Which of the lines below contain the string "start"? Copy each one.

Data extracted from a collection:
• • • • •

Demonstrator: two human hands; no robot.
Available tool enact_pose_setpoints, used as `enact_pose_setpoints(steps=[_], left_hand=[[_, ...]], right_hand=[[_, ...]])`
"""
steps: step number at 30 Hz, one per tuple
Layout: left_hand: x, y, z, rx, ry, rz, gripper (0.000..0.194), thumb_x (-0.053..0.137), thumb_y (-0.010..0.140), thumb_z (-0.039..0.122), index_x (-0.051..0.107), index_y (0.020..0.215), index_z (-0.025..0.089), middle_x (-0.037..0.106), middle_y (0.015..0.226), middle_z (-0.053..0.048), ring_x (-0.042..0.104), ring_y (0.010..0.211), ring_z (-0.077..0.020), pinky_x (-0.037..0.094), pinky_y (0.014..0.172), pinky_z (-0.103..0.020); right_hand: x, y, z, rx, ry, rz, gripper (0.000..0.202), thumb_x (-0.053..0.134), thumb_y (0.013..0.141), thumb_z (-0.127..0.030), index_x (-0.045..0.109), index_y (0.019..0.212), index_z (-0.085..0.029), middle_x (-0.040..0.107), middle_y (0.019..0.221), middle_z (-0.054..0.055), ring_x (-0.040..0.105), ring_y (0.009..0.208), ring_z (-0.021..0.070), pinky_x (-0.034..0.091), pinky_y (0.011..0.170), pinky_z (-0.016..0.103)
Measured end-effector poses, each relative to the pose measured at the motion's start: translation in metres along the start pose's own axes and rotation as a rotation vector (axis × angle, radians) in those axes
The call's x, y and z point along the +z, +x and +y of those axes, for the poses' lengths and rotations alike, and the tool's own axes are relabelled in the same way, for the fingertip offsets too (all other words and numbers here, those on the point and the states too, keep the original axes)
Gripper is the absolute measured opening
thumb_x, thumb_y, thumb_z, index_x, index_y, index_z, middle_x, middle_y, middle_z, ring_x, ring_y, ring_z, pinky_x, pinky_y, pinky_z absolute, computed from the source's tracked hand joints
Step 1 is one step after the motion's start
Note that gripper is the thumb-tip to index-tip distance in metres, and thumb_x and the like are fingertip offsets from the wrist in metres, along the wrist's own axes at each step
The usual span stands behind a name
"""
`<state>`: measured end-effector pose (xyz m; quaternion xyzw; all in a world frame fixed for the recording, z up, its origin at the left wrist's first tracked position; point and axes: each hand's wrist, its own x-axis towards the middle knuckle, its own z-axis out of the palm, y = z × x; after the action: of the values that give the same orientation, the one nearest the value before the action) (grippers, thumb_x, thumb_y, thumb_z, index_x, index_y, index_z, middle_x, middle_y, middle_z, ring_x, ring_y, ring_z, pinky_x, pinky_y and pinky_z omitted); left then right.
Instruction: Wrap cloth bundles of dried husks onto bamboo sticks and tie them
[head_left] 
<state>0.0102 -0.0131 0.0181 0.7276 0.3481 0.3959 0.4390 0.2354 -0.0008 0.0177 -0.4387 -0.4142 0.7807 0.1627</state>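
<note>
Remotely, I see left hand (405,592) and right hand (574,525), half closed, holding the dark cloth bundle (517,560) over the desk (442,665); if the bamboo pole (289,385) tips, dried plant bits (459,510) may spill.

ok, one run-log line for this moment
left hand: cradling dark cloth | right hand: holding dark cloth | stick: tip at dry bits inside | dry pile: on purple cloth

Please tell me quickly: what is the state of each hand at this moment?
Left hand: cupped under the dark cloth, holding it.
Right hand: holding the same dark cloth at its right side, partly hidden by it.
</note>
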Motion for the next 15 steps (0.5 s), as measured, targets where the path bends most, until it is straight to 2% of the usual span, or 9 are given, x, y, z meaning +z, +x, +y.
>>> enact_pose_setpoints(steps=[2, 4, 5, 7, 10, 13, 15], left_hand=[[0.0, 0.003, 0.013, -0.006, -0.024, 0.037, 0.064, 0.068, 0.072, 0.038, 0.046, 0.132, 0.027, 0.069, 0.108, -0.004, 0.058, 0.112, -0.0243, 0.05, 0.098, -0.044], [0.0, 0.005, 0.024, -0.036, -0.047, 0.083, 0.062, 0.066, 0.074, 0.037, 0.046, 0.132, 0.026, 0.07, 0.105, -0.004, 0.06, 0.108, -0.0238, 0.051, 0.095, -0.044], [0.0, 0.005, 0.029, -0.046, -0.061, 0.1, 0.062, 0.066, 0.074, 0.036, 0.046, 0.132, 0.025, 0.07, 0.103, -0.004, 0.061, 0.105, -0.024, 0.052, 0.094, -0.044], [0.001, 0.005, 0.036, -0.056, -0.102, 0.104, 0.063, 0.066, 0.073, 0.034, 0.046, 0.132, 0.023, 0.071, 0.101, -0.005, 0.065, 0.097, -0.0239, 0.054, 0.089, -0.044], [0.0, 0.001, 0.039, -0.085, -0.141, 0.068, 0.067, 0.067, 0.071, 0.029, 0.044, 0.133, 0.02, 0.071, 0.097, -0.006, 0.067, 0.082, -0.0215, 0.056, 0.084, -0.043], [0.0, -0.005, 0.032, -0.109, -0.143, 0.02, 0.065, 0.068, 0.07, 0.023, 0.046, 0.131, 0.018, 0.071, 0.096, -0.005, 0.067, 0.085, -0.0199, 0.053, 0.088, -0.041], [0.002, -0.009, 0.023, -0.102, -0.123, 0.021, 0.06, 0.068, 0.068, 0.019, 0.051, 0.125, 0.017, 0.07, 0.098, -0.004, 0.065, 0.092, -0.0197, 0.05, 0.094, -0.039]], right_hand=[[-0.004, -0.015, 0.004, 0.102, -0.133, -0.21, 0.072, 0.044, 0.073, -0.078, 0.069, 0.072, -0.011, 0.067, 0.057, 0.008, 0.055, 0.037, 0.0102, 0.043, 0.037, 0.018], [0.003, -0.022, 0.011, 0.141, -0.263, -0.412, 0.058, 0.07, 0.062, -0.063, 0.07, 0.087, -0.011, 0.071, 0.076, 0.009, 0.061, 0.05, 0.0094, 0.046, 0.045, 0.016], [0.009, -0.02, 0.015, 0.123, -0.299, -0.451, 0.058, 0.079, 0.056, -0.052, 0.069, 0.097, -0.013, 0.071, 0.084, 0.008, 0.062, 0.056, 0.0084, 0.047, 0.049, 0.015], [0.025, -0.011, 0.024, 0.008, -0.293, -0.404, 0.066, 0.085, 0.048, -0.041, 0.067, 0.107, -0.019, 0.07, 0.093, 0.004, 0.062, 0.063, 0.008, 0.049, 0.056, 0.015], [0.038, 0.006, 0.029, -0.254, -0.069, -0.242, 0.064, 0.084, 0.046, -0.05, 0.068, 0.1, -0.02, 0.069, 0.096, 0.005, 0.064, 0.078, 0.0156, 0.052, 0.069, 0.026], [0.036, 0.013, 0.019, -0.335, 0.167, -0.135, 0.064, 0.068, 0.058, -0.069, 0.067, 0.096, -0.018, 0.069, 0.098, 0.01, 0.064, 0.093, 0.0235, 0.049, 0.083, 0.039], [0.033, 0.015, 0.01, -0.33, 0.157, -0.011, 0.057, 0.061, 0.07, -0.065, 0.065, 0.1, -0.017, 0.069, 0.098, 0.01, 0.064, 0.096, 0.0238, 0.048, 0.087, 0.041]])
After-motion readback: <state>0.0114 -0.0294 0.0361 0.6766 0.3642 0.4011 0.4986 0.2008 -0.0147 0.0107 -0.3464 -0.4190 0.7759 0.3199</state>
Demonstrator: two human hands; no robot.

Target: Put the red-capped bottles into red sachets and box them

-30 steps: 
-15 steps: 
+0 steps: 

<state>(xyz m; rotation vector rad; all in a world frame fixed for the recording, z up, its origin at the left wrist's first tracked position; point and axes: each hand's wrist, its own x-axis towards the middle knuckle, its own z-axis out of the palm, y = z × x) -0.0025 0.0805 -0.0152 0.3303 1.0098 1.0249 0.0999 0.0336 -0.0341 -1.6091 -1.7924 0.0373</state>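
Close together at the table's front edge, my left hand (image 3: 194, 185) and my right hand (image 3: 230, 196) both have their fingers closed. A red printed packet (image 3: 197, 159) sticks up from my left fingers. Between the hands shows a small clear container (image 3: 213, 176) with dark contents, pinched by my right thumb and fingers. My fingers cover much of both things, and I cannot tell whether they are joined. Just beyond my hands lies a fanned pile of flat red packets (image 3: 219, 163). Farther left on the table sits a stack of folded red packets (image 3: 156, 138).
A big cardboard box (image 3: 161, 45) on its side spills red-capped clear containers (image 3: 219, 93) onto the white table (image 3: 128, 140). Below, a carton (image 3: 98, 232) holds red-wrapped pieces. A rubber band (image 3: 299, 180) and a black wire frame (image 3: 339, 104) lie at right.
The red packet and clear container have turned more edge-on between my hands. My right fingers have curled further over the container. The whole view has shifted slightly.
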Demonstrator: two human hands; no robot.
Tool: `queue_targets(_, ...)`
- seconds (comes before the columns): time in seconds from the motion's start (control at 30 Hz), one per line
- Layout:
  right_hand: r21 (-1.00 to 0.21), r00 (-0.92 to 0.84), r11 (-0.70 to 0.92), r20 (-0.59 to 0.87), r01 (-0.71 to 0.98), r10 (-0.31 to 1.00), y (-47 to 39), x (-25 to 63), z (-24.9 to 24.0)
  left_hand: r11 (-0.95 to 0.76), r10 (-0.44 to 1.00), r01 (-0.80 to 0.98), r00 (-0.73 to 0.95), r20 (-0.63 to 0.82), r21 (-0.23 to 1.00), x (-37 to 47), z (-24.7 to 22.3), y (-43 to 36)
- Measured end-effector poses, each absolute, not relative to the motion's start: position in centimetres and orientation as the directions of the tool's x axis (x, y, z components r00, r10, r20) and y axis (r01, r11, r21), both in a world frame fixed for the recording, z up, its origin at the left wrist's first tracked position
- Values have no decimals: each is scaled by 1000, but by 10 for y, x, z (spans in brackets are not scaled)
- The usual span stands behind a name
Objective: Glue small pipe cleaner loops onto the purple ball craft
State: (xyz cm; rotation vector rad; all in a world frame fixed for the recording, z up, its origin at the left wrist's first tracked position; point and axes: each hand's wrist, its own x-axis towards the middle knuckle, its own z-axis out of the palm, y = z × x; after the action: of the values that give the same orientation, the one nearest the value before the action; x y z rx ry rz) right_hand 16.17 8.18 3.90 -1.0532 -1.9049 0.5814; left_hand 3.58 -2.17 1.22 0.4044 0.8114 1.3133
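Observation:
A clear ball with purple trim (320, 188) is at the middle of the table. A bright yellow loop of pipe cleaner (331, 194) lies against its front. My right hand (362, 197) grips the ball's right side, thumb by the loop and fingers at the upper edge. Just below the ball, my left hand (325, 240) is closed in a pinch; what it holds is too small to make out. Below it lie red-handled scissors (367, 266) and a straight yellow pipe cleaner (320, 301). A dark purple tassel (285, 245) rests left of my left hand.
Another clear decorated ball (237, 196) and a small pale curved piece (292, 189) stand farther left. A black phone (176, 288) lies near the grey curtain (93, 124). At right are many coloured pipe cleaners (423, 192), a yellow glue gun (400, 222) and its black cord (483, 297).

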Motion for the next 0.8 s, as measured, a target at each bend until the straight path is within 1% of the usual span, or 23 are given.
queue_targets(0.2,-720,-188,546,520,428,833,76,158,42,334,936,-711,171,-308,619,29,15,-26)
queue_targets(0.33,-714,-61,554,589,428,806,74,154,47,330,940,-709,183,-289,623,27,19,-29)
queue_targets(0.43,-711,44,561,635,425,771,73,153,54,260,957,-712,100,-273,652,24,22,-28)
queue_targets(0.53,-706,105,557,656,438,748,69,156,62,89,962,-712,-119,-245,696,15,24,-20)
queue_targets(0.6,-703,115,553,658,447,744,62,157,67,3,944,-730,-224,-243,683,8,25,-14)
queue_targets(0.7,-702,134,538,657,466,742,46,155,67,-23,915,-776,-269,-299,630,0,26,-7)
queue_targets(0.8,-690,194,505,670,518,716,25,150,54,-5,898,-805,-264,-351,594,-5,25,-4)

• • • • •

## ANSWER BOX
Measured end-effector poses, each relative to the pose measured at the motion's start: translation in metres along the start pose's own axes and rotation as a rotation vector (axis × angle, radians) in those axes
Step 1 is one step after the motion's start
- seconds (comes before the columns): time in seconds from the motion's start (control at 30 Hz), one per line
- Measured end-effector poses, each absolute, not relative to the motion's start: position in centimetres and orientation as the directions of the tool's x axis (x, y, z components r00, r10, r20) and y axis (r01, r11, r21), both in a world frame fixed for the recording, z up, its origin at the left wrist's first tracked position

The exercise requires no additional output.